Bloody Mary follows Samantha Owens (Mara) and her brother, David (Robert Vito), as they try to piece together deadly events befalling the teenagers of a Utah suburb. Events began decades in the past, when a trio of sexually aggressive high school football players drugged their dates at the homecoming dance. In the kerfuffle that followed, one of them, Mary (Lillith Fields), is murdered, and the crime covered up. Flash to the present, and Samantha and a pair of friends are discussing urban legends during a sleepover, and the stalwart slumber party tale of Bloody Mary is told. Of course one of them goes ahead and says her name three times, as a joke. There wouldn’t be a movie unless someone did. Or would there? The urban legend aspect of the plot feels like it was shoved into this movie during a rewrite. It becomes clear early on that the ghost of the murdered teenager is looking to exact revenge on those who harmed her. The story didn’t need any other help. Perhaps there was a screenplay lying around and the filmmakers saw an opportunity to tweak it and attach it to a winning brand. All this is speculation, of course. Whatever the origins of this film, it hardly matters, except that it is not as seamless as maybe the filmmakers wished.
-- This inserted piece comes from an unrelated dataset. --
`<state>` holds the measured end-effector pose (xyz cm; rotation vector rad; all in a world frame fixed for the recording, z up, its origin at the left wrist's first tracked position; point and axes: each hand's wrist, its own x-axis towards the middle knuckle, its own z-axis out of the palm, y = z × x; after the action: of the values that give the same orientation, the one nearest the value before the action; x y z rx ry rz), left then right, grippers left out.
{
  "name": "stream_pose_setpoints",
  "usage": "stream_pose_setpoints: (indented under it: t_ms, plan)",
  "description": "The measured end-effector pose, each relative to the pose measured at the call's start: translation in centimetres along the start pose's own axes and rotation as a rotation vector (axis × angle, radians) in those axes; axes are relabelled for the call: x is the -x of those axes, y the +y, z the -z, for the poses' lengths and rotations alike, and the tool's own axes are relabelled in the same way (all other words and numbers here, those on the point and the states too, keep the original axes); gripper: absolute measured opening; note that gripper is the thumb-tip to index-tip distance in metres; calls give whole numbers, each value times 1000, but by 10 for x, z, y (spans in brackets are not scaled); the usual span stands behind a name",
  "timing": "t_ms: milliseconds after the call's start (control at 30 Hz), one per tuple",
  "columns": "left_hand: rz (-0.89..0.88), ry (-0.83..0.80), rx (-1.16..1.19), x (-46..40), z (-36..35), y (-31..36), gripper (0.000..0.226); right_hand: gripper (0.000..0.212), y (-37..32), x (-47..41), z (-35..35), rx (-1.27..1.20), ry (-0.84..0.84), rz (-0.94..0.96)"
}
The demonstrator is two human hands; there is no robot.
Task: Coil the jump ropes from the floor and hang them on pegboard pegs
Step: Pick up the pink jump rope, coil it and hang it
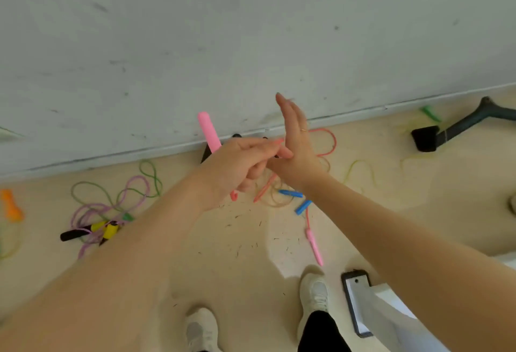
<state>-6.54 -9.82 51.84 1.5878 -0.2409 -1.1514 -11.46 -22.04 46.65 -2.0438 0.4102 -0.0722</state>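
Beige floor [251, 268] meets a scuffed grey wall [195, 44] across the frame's middle, bits of debris scattered about. Centre frame, the left hand [237, 167] curls around a pink jump rope handle [208, 131]; the right hand [296, 139] stands flat, fingers straight and together. More ropes lie around (a purple-green tangle [111, 206] at left, blue handles [296, 198] centre-right).

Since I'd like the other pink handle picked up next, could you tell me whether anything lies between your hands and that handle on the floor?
Nothing visible blocks it. The pink handle on the floor lies in the open on bare floor, below the right hand and left hand. The blue handles lie beside its cord, not over it.
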Motion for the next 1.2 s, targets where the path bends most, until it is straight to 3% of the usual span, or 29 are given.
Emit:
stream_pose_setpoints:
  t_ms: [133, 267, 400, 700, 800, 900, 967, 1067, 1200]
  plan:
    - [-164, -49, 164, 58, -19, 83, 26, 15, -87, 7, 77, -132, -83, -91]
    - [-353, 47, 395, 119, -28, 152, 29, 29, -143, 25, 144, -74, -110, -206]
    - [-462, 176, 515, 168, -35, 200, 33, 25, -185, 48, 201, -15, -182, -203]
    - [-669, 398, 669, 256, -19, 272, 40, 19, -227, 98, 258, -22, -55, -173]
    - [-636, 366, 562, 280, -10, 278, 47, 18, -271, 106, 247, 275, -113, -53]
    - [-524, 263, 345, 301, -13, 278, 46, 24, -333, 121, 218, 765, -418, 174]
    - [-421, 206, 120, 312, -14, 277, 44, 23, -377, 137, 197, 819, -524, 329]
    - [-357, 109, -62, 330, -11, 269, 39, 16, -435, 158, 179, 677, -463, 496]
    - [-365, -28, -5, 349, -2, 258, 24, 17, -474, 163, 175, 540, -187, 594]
Samantha and her friends find themselves the victim of a cruel prank at the hands of another set of high school football players (this town might have a problem); drugged and locked in an abandoned factory. It’s reminiscent, sort of, of what happened to Mary and her friends, only with less harm done, and much less rape-y. Nevertheless, the perpetrators of this newest prank begin to die, one by one, in horrible accidents. The town is in chaos, and suspicions begin to fall on Samantha and David. The rest of the plot a reader can figure out on their own. More death, a weak twist or two, followed by denouement. If originality is what a viewer is after, then direct to video horror is not where they should go to find it.
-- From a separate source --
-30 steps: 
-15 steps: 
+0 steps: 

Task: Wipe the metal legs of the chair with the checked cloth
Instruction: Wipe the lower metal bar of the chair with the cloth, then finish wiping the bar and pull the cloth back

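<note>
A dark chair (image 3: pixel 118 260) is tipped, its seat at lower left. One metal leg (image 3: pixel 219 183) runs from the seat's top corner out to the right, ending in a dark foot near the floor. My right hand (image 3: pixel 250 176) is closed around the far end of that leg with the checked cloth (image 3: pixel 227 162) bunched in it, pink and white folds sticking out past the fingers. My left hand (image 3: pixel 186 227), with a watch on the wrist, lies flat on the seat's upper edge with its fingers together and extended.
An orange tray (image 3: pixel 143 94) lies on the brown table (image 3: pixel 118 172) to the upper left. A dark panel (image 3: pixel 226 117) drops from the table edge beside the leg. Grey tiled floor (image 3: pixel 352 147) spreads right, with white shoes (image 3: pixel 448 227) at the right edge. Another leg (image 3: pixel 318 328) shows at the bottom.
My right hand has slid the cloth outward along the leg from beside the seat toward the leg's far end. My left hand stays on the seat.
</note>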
But, for a direct to video release, it’s not bad. It was made with a small budget, so it had to rely on some really awful CGI, but again, direct to video. Bitching about the CGI in this flick would be like complaining that Wendy’s doesn’t serve filet mignon. Director Mary Lambert is no stranger to schlock horror, having helmed the truly awful and boring film The Attic, and a film for The Asylum that shall remain unnamed. Those two films were repellant, pushing the boundaries of what a shitty horror fan is willing to accept. Bloody Mary, by contrast, has some life to it. The tone of the film is light for something that involves so much death, yet more than once I laughed at the antics playing out on screen.
The levity was necessary, in fact, because a good portion of the cast was bad. Mara didn’t have much to work with, but she was still too good for this movie. Former football star and Hill Street Blues regular Ed Marinaro has a substantial role, and was believable. But the three youths who played the modern-day football stars who meet their ends at Mary’s hands were just futile. I couldn’t wait for Mary to kill those knuckleheads. Sometimes, actors can’t exit a movie fast enough.
Not many people are going to remember this film exists in the near future. That’s probably a good thing for Kate Mara. As for Missile Test, it represents another lost hour and a half in the service of the October Horrorshow.